A unifying representer theorem for inverse problems and machine learning
This work provides a foundational framework for regularization in optimization, potentially impacting all of ML/AI by unifying disparate results, though it is incremental in extending existing theories.
The authors tackled the problem of unifying regularization approaches for ill-posed inverse problems and machine learning by proposing a general representer theorem in Banach spaces, which recovers known results like RKHS representer theorems and sparsity-promoting functionals, as well as new ones.

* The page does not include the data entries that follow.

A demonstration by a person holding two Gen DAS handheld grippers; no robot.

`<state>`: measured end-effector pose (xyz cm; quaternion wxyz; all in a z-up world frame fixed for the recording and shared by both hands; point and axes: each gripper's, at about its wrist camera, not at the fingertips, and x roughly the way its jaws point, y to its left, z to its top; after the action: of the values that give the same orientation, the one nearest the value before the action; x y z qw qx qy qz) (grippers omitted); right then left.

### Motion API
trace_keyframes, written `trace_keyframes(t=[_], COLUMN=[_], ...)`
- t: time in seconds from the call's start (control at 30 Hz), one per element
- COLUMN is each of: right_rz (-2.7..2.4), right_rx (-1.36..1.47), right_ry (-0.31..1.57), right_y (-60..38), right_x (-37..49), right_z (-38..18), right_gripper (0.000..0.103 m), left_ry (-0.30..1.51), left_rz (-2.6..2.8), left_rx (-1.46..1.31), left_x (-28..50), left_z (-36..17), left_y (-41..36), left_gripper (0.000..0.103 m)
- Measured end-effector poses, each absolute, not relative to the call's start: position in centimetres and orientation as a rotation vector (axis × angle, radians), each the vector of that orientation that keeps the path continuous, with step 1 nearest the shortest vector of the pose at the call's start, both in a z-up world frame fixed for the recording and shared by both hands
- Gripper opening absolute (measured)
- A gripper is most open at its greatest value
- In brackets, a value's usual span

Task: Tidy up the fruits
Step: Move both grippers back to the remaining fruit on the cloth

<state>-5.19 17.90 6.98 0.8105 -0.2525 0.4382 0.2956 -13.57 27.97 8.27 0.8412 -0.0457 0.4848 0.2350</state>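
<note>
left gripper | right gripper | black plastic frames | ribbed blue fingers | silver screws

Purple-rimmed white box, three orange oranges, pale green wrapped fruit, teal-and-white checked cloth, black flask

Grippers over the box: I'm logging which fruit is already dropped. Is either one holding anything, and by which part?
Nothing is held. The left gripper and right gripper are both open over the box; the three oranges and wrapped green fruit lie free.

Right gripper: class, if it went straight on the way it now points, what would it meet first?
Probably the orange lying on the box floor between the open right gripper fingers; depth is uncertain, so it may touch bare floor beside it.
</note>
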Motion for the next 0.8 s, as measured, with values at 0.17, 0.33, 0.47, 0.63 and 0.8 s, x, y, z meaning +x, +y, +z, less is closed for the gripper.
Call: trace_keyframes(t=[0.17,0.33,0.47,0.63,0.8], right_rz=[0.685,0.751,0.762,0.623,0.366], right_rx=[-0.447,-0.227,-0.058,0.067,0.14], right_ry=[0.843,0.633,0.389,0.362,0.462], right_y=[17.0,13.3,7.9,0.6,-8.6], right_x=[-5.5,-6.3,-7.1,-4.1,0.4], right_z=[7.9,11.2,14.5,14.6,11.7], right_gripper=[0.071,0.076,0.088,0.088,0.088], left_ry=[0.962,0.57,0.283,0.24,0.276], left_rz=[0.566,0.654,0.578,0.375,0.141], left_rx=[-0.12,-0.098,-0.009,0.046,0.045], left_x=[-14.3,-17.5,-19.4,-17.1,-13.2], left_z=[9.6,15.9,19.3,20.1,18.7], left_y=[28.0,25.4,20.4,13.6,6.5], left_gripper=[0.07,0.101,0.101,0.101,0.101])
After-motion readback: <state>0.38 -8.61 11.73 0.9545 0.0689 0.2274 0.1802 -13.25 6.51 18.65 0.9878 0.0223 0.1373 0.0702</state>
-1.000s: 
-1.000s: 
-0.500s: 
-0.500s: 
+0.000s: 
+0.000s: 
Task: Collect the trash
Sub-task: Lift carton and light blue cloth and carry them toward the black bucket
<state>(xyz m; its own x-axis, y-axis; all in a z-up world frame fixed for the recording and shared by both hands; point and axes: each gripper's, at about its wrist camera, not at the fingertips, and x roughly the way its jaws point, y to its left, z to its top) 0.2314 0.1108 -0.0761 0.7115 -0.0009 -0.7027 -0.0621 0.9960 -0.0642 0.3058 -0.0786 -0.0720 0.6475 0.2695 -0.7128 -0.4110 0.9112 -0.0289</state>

The standard approach for dealing with the ill-posedness of the training problem in machine learning and/or the reconstruction of a signal from a limited number of measurements is regularization. The method is applicable whenever the problem is formulated as an optimization task. The standard strategy consists in augmenting the original cost functional by an energy that penalizes solutions with undesirable behavior. The effect of regularization is very well understood when the penalty involves a Hilbertian norm. Another popular configuration is the use of an $\ell_1$-norm (or some variant thereof) that favors sparse solutions. In this paper, we propose a higher-level formulation of regularization within the context of Banach spaces. We present a general representer theorem that characterizes the solutions of a remarkably broad class of optimization problems. We then use our theorem to retrieve a number of known results in the literature---e.g., the celebrated representer theorem of machine leaning for RKHS, Tikhonov regularization, representer theorems for sparsity promoting functionals, the recovery of spikes---as well as a few new ones.